When you invoke the split operation on a string the output is a list of the words in the string.

<string>.split()
# results in [<word>, <word>, ... ]

For example,

quote = "Programs must be written for people to read, and only incidentally for machines to execute. --- Harold Abelson"
print(quote.split())
# -> ['Programs', 'must', "be", 'written', 'for', 'people', 'to', 'read,', "and", 'only', 'incidentally', 'for',
# 'machines', 'to', 'execute.', '---', 'Harold', 'Abelson']

This operation does a pretty good job of separating out the words in the list so that they will be useful. However, in the case of 'read,' which was followed by a comma in the quote, for the keyword you would not want to include the comma. While this isn't perfect, it is going to good enough for now.

Here is another example of how split works, using triple quotes ('''). Using the triple quotes you can define one string over several lines:

quote = '''Walking on water and developing software from a specification are easy if both are frozen. 
(Edward V. Berard)'''
print(quote.split())
# -> ["Walking", 'on', 'water', 'and', 'developing', 'software', 'from', 'a', 'specification',
# 'are', 'easy', 'if', 'both', 'are', 'frozen.', '(Edward', 'V.', 'Berard)']

This still has similar problems to the first example, where the parentheses are included in the word (Edward.

Quiz 4.4

Define a procedure, add_page_to_index , that takes three inputs:

  • index
  • url (string)
  • content (string)

It should update the index to include all of the word occurrences found in the page content by adding the url to the word's associated url list.
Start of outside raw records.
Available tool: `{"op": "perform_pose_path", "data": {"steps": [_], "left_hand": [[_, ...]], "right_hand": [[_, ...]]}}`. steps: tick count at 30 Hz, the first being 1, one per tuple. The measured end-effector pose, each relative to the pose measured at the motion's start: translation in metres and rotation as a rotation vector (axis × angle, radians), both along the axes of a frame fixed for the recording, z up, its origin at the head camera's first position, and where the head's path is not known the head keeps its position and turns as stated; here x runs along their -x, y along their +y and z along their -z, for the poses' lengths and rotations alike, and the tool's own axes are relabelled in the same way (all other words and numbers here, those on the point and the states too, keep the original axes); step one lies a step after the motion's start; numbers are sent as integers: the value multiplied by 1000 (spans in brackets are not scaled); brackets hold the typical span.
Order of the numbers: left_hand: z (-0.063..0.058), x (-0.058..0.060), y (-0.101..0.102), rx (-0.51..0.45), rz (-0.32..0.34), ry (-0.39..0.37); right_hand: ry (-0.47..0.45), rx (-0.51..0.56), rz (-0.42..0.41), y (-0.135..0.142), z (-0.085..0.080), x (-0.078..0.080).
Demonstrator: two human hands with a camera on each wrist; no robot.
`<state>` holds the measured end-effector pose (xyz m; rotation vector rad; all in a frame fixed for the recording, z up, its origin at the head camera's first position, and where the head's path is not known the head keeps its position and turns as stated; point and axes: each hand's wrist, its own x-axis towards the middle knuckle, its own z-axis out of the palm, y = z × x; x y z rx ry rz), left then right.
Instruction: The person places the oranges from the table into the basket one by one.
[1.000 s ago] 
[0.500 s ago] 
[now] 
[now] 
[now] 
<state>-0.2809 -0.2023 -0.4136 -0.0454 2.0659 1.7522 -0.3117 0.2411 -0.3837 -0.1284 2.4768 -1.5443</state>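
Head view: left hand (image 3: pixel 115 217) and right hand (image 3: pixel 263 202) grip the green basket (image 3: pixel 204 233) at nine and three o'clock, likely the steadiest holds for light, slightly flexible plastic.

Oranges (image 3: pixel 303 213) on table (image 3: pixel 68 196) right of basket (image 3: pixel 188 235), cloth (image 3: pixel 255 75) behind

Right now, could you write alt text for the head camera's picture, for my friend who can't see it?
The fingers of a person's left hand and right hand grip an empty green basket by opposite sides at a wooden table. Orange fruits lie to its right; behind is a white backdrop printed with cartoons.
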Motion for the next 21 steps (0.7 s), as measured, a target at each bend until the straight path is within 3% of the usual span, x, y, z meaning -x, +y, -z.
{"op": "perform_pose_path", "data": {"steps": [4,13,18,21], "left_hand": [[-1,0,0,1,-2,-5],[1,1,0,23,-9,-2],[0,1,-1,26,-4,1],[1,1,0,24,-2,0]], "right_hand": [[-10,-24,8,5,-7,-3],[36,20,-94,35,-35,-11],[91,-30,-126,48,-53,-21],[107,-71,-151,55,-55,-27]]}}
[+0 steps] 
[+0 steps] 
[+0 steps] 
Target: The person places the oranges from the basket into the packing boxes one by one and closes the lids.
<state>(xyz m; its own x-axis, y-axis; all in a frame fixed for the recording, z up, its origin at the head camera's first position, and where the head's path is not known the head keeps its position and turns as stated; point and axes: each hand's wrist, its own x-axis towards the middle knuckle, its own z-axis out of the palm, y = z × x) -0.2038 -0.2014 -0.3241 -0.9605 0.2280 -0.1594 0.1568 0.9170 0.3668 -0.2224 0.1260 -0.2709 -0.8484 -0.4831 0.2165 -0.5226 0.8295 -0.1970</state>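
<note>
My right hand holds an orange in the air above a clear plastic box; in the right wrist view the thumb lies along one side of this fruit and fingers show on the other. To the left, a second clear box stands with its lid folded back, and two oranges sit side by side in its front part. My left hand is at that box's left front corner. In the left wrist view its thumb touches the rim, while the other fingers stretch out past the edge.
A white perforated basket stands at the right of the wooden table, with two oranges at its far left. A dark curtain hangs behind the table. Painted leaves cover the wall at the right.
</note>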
For example:

index = []
add_page_to_index(index, 'fake.test', "This is a test")
print(index)     # -> [['This', ['fake.test']], ['is', ['fake.test']], ['a', ['fake.test']], ['test', ['fake.test']]]
print(index[0])  # -> ['This', ['fake.test']]
print(index[1])  # -> ['is', ['fake.test']]
Answer

The goal is to define a procedure, add_page_to_index, which takes in three inputs, the index, the url and the content at that url. This takes two steps:

  1. split the page into its component words,
  2. then add each word along with the url to the index.
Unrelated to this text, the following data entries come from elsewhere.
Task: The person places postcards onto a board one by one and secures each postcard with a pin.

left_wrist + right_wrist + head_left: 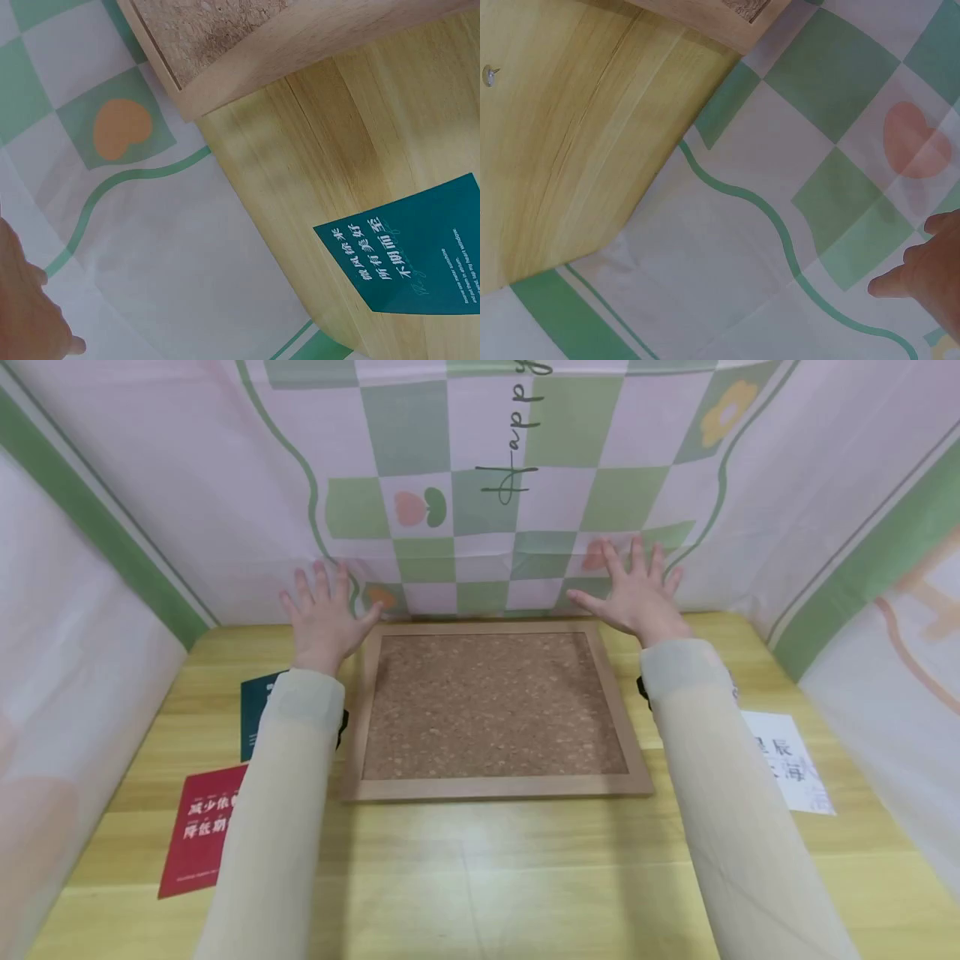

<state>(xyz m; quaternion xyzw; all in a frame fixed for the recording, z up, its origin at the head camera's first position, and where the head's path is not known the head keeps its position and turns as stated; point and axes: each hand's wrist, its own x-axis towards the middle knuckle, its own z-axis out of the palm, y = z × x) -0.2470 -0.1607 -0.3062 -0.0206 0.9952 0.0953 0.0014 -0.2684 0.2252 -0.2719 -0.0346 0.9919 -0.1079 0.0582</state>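
Observation:
A framed cork board [495,706] lies flat on the wooden table between my two forearms. Off its far left corner, my left hand [325,625] is stretched out with fingers spread and holds nothing. My right hand [637,600] reaches past the far right corner, its fingers likewise spread and nothing in it. In the left wrist view, part of the left hand [30,300] shows at the lower left edge. The right wrist view catches some of the right hand [930,274] at its right edge. Both hands appear before the patterned cloth; whether they touch it I cannot tell.
A teal card [420,251] and a red card [198,835] lie left of the board, partly behind my left sleeve. To the right is a white card [791,768], partly covered by my right sleeve. A push pin [490,76] sits on the table. Cloth [487,435] walls the back and sides.

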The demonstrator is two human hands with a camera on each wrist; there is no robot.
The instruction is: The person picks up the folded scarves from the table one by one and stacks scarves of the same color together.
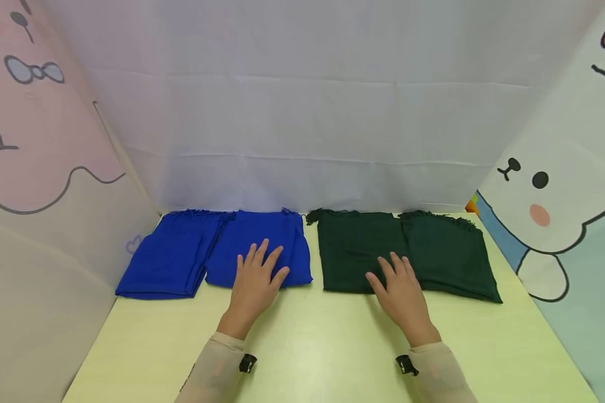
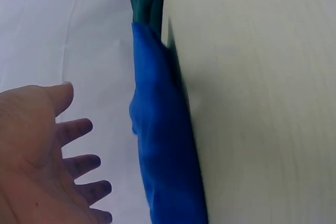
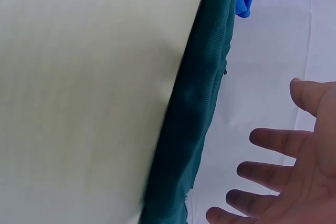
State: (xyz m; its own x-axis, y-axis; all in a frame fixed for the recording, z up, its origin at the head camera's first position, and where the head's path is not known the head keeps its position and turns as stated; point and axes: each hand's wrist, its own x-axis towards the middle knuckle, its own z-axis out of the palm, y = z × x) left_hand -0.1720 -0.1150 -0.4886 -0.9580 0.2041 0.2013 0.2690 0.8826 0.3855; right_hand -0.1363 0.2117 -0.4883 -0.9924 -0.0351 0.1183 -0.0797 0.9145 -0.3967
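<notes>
Two folded blue scarves lie side by side at the left: the outer blue scarf (image 1: 161, 260) and the inner blue scarf (image 1: 294, 252), with fringe along their back edges. To the right lie two folded dark green scarves, the inner green scarf (image 1: 355, 246) and the outer green scarf (image 1: 454, 257), also fringed at the back. My left hand (image 1: 254, 285) hovers over the front of the inner blue scarf, fingers spread, holding nothing. Over the front of the green pair, my right hand (image 1: 400, 294) is likewise spread and holds nothing. Both wrist views show the palms apart from the cloth.
The scarves lie on a pale yellow table (image 1: 312, 347). A white cloth wall (image 1: 307, 123) stands behind it, and printed cartoon panels flank it on the left (image 1: 45, 123) and right (image 1: 575, 168). A small orange item (image 1: 473, 207) shows at the back right corner.
</notes>
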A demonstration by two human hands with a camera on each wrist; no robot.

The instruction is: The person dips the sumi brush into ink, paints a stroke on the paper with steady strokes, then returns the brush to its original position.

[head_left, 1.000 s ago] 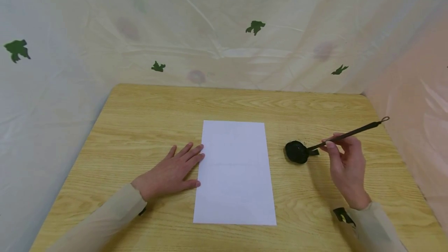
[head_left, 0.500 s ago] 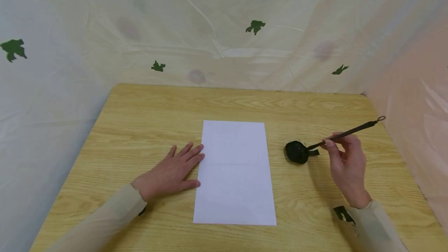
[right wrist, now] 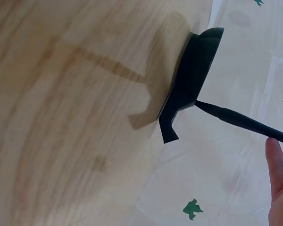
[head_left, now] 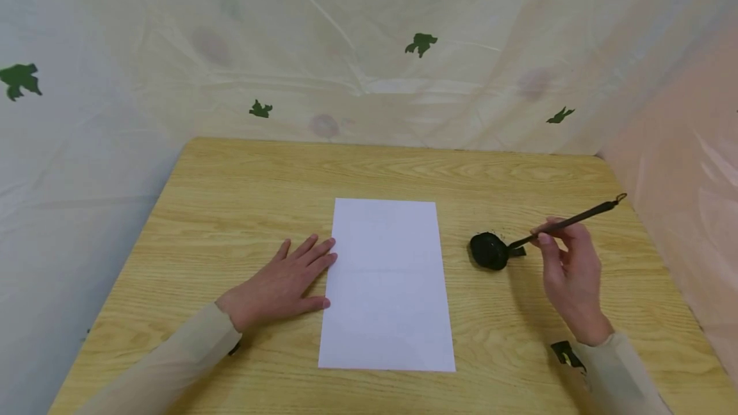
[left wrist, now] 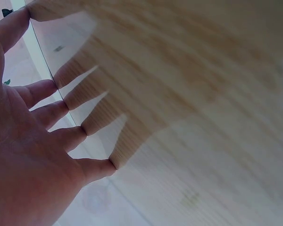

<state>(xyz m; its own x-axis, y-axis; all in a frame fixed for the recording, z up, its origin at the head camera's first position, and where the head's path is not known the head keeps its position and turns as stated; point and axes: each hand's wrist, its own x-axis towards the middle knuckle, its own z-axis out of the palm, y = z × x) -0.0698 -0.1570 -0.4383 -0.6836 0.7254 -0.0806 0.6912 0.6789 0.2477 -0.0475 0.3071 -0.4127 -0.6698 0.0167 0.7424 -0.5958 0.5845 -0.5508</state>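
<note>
The right grip (head_left: pixel 573 284) pinches a brush (right wrist: pixel 245 121), just shifted slightly leftward, at the rim of the black dish (head_left: pixel 489 250) (inking seemingly unfinished); the left grip (head_left: pixel 279 290), fingers spread, touches blank paper (head_left: pixel 385 293).

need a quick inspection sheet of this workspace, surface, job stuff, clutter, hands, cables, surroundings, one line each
Surface: wood-grain table, light brown.
Job's things: white paper, flat, no writing visible; black dish with a short tab, apart from the paper on its right; dark brush slanting, its tip at the dish's rim beside the tab.
Clutter: small dark specks by the dish, nature unclear.
Left hand: fingers spread, thumb and two fingertips at the paper's left edge.
Right hand: pinches the brush.
Cables: nothing seen.
Surroundings: pale sheeting behind the table and at both sides, with green shapes on it.
</note>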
The split method divides the content into its component words, while the procedure, add_to_index adds a word and a url to the index. However, this is not sufficient to satisfy the second step. You still need to do this for each of the words found during the first step. A for loop will take care of this. Remember that the point of this procedure is to modify the index, so there will be no return results.
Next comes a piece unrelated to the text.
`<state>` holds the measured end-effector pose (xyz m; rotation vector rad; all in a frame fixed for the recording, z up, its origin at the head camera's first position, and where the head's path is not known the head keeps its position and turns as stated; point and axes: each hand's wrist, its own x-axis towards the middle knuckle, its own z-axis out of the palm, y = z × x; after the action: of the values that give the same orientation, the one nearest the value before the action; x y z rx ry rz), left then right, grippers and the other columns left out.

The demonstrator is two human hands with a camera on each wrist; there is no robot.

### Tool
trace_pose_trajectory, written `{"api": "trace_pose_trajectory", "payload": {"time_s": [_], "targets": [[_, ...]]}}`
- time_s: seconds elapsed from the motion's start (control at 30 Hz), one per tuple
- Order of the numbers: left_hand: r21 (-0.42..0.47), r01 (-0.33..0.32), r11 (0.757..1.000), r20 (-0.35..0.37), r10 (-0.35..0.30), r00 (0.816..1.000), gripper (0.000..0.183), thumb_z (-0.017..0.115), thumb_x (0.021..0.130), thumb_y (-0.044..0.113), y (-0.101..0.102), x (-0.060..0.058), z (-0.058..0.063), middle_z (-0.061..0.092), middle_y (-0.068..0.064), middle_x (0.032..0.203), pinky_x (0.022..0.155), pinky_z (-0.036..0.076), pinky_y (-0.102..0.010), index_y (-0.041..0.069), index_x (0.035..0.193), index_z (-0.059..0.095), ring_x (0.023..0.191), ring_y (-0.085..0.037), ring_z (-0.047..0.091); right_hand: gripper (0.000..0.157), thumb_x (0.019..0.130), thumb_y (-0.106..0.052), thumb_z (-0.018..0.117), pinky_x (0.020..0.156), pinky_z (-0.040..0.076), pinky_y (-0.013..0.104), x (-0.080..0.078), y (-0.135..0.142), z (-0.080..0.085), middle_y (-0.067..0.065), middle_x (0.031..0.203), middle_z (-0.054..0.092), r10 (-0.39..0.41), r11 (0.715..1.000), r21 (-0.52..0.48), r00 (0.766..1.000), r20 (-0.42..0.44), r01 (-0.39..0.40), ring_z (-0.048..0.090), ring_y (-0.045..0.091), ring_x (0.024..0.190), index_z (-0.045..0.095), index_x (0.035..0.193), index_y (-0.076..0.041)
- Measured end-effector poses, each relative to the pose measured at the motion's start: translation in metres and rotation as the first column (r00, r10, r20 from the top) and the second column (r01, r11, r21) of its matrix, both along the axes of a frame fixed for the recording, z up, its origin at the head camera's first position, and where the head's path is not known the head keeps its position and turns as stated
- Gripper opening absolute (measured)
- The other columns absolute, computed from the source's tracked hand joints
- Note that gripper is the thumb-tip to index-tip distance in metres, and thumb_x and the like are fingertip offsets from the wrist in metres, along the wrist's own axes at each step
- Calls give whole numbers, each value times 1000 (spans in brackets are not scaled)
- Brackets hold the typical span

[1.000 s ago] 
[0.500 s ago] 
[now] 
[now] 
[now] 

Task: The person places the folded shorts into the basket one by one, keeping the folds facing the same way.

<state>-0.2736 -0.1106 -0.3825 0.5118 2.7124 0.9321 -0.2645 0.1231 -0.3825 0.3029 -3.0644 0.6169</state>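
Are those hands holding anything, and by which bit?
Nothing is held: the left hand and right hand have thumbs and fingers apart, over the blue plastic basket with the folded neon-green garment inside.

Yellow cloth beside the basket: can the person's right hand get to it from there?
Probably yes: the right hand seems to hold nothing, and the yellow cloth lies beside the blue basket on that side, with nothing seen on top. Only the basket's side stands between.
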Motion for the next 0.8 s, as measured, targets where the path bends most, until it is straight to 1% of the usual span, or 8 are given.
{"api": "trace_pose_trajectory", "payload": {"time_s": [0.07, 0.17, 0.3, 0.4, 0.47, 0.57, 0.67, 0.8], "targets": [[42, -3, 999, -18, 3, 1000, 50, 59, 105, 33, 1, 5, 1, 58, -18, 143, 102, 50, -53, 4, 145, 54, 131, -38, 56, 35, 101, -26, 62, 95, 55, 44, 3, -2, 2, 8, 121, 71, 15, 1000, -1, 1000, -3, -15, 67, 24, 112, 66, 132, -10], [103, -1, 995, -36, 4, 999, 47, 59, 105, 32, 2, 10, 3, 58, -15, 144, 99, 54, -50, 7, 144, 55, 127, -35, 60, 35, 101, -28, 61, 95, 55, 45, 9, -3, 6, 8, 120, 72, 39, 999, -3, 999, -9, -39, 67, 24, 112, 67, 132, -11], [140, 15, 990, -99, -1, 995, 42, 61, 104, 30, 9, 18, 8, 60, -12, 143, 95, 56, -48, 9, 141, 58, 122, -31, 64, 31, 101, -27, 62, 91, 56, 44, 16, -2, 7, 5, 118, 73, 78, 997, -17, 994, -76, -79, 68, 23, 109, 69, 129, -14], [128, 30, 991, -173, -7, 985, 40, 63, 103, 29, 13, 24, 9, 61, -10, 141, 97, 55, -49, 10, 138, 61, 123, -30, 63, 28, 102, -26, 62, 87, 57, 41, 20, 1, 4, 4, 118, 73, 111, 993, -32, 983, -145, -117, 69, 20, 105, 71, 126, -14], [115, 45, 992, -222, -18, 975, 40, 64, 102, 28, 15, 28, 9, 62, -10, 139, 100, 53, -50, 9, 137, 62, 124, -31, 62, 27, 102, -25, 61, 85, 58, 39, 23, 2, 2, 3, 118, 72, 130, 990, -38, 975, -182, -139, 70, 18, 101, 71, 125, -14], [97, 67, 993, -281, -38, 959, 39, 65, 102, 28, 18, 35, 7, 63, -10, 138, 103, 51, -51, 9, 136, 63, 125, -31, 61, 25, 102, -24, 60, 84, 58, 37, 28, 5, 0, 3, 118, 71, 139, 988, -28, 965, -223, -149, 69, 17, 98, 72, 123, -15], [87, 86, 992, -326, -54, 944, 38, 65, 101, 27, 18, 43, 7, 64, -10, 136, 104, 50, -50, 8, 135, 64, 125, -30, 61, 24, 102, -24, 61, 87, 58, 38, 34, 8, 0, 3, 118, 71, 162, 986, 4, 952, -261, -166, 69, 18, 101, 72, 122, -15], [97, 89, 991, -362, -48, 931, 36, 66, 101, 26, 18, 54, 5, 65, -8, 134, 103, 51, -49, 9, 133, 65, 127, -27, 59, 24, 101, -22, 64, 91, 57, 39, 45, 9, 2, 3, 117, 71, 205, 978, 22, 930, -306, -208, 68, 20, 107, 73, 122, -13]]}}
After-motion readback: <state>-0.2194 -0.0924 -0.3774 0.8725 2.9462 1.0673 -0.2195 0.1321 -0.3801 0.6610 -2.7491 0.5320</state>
This is how you can put the code together using this structure. Use the split method to divide the content into its component words and store them in the words variable.

def add_page_to_index(index, url, content):
    words = content.split()

Go through each of the words in words, which we can do using a for loop, and naming the variable word:

def add_page_to_index(index, url, content):
    words=content.split()
    for word in words:
        # ...

adding each of the words to the index by calling add_to_index and passing in the index, the word and the url.

def add_page_to_index(index, url, content):
    words=content.split()
    for word in words:
        add_to_index(index, word, url)

Now, add a page called real.test, after fake.test:

index = []
add_page_to_index(index, 'real.test', "This is not a test")
print(index) # -> [['This', ['fake.test', 'real.test']], ['is', ['fake.test', 'real.test']], ['a', ['fake.test']], ['test', ['fake.test', 'real.test']], ['not', ['real.test']]]
print(index[1]) # -> ['is', ['fake.test', 'real.test']]
print(index[4]) # -> ['not', ['real.test']]

You have already defined a procedure for responding to a query, so check out if it works on this index, searching for the keyword is:

index = []
add_page_to_index(index, 'fake.test', "This is a test")
add_page_to_index(index, 'real.test', "This is not a test")
print(lookup(index, 'is')) # you should expect to see that this keyword appears on both pages ['fake.test', 'real.test']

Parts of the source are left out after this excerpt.